Balancing security and liberty
By Kim R. Holmes and Edwin Meese III
It's a question at least as old as democracy itself: When does the cost of security become too high for a nation dedicated to protecting individual liberty?
According to some, the Bush administration has reached that threshold with its antiterrorism proposal, which Congress is now debating. As they move forward, our elected officials need to consider - thoughtfully and carefully - the relationship between liberty and security. The fact is: Liberty depends on security, and freedom as we know it in America depends on eliminating the threat of terrorism from our lives.
Yes, lawmakers must do everything in their power to preserve the basic liberties protected by the U.S. Constitution, such as the right to be free from unreasonable searches and seizures. It may be permissible to suspend some rights temporarily in a state of emergency - as in a formal declaration of war by Congress - but so far this hasn't been done.
Yet Americans don't have a constitutional right to complete privacy if it endangers the lives of others. We shouldn't deny investigators access to potentially critical information gained by foreign intelligence sources merely because the methods used to obtain that information don't conform to constitutional standards. Nor should we risk exposing sensitive intelligence information on terrorists in open court proceedings.
The administration's antiterrorism package, for the most part, strikes the right balance between privacy and security. It would update wiretapping laws to conform to changing technologies, permit information-sharing between law-enforcement and intelligence agencies, and keep classified information from leaking in court. It would also let the government detain non-Americans deemed a threat to national security.
The proposal is not perfect. For example, time limits should be placed on the detention of foreigners with suspected terrorist ties. And we need to ensure that information collected on U.S. citizens in the conduct of a security-related investigation isn't leaked or shared with anyone inside or outside of government who has no need or right to see it.
But we must realize the nature of the terrorist threat, and our laws must change to deal with it.
As we all attempt to sort through the competing claims and emotions that confront us, we should keep one undeniable fact foremost in our minds: Civil liberties are in greater danger from a "business as usual" attitude than they are from the minor changes proposed in the administration's anti-terrorist package.
To understand why, imagine what would happen if the war on terrorism fails.
Repeated attacks would create panic, and a terrible crackdown on civil liberties would ensue. As the casualty toll grew, the calls for draconian measures would make the rather modest provisions in the administration's antiterrorist package pale by comparison.
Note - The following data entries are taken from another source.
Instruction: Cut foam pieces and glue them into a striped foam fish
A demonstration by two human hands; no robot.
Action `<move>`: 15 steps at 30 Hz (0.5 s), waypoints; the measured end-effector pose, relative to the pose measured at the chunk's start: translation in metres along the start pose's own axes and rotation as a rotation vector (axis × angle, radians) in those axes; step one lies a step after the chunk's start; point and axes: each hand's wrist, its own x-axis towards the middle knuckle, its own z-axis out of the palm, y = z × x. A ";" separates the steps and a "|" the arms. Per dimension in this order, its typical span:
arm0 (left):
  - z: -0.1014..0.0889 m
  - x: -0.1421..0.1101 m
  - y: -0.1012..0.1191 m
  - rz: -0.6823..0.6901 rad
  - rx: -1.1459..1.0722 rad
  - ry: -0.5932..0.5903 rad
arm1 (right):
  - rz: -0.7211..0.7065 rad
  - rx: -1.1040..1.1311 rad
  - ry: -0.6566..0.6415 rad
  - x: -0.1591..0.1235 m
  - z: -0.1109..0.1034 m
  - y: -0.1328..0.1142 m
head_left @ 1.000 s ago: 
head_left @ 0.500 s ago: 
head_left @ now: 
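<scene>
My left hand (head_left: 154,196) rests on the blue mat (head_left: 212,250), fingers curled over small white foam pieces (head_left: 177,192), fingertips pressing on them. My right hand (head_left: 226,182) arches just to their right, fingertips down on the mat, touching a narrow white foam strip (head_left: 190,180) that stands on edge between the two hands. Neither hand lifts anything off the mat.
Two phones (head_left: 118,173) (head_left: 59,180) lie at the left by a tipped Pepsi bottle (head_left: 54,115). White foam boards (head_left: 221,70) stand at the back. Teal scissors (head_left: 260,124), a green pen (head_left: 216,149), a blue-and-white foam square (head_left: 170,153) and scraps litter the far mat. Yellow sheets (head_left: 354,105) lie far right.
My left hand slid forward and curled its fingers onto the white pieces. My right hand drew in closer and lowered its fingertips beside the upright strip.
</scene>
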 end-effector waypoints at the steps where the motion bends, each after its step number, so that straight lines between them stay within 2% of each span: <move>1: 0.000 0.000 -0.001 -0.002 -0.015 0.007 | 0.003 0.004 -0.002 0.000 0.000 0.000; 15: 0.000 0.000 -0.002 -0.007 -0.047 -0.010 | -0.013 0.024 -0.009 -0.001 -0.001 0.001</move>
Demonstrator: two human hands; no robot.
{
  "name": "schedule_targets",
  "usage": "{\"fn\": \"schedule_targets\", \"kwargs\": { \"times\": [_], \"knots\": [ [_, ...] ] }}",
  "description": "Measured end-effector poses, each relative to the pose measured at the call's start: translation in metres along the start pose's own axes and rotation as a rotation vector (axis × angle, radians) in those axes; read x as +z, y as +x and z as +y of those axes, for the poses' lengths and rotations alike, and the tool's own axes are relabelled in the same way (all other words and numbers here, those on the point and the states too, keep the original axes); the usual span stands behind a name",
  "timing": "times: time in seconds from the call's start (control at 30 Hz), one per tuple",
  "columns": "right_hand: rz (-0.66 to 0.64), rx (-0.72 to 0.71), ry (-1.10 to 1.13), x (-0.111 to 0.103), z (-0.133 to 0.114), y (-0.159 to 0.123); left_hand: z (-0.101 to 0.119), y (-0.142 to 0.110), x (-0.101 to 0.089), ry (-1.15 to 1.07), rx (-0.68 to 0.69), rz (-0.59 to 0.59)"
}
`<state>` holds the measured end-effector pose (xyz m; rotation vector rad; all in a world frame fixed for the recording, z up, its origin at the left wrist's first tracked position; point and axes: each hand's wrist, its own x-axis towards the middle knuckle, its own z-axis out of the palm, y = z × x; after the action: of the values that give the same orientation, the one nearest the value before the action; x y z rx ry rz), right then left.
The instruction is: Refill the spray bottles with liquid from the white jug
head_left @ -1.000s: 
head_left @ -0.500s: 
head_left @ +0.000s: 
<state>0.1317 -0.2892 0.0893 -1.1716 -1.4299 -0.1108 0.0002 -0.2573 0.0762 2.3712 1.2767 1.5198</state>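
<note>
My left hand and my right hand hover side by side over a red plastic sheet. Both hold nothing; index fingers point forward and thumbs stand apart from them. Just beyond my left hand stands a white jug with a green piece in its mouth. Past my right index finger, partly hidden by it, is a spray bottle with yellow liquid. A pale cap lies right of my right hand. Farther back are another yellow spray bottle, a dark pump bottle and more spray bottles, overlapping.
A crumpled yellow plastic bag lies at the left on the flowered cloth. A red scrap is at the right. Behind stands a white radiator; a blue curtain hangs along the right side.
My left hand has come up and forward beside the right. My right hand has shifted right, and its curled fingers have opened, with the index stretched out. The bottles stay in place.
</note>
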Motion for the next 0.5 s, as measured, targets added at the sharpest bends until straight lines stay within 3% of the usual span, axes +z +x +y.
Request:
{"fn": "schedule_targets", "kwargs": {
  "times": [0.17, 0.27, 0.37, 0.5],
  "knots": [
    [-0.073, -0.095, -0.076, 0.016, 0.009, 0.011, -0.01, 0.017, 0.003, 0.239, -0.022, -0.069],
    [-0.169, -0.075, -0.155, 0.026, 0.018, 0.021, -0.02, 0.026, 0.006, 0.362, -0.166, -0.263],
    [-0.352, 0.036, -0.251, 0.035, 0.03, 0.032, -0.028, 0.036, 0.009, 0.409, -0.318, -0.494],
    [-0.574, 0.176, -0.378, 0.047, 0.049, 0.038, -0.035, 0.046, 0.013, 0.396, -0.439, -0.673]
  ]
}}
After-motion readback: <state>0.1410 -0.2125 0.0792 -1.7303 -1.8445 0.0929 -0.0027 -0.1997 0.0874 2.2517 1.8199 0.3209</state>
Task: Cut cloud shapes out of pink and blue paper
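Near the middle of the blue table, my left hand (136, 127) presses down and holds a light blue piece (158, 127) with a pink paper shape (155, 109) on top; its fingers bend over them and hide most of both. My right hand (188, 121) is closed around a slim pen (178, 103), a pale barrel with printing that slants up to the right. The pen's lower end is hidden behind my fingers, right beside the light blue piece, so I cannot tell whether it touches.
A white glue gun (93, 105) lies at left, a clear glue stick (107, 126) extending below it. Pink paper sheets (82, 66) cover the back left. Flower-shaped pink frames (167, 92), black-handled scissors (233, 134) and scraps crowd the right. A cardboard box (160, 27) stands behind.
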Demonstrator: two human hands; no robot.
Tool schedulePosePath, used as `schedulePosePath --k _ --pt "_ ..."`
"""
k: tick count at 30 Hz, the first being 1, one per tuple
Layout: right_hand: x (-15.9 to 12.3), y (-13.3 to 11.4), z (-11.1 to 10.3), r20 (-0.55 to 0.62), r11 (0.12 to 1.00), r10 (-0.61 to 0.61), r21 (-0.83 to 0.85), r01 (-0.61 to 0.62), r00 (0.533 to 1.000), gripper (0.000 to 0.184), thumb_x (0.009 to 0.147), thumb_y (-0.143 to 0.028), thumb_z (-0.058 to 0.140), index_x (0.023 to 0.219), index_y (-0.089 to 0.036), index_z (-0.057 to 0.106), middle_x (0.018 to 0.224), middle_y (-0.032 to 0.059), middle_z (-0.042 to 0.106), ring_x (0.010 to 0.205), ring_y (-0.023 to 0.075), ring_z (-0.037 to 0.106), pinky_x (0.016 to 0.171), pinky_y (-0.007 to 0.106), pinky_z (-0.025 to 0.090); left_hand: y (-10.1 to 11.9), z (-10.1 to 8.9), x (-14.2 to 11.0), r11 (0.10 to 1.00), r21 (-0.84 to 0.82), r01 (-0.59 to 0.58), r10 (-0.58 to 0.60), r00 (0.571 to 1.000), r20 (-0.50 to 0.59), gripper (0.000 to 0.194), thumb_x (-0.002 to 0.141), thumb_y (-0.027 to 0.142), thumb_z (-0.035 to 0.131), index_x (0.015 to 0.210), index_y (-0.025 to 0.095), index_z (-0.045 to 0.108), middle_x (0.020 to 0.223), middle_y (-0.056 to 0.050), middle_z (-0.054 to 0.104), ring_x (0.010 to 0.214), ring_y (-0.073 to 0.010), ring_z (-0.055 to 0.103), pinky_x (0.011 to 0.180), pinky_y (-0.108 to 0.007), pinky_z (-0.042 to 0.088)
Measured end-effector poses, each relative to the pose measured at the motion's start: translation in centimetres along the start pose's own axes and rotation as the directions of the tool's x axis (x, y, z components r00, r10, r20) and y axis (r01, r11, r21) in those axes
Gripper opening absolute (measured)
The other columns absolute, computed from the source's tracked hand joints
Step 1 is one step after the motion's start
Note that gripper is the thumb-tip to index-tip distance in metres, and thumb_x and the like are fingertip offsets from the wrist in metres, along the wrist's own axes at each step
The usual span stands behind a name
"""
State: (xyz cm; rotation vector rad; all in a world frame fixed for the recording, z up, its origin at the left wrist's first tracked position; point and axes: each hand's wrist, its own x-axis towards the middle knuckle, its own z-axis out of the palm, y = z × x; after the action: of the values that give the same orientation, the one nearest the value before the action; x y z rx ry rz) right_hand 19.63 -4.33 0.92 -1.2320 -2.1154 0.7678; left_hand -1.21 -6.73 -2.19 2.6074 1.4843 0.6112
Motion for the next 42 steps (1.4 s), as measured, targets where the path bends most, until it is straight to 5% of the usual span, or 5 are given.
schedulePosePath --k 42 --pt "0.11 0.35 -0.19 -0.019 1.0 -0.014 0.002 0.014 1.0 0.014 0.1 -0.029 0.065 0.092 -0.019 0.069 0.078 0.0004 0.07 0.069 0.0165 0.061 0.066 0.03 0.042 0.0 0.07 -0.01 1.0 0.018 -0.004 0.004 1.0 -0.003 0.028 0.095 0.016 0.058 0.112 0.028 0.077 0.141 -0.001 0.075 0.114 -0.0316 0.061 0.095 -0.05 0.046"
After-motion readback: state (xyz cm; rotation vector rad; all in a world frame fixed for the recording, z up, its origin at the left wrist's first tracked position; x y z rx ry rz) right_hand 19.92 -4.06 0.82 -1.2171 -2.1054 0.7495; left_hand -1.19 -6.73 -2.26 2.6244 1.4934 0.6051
Over time, fear and loathing - particularly if America fell victim to an attack from chemical, biological or nuclear weapons - would create a tremendous demand to restrict liberties in the name of security.
To prevent this, we must act quickly and decisively in the short run in order to protect Americans' constitutional liberties in the long run.
This means the foreign campaign must be as broad as necessary to ensure that the threat of terrorism isn't merely contained, but defeated. If the international effort merely strikes at one man, one group or network of terrorists without fundamentally altering the policies of the regimes that protect them, another terrorist leader, group or network will arise in its place. The more forceful and effective the foreign antiterrorist campaign, the less pressure there will be against civil liberties at home.
Americans will never be free so long as terrorists threaten our homeland. It would be ironic indeed if an inordinate fear of losing some rights were enough to deny the nation the tools it needs to stop the very thing that would doom the Constitution - the scourge of terrorism.
Kim R. Holmes is vice president for foreign policy at the Heritage Foundation, where Edwin Meese III is the Ronald Reagan distinguished fellow in public policy and chairman of the Center for Legal and Judicial Studies.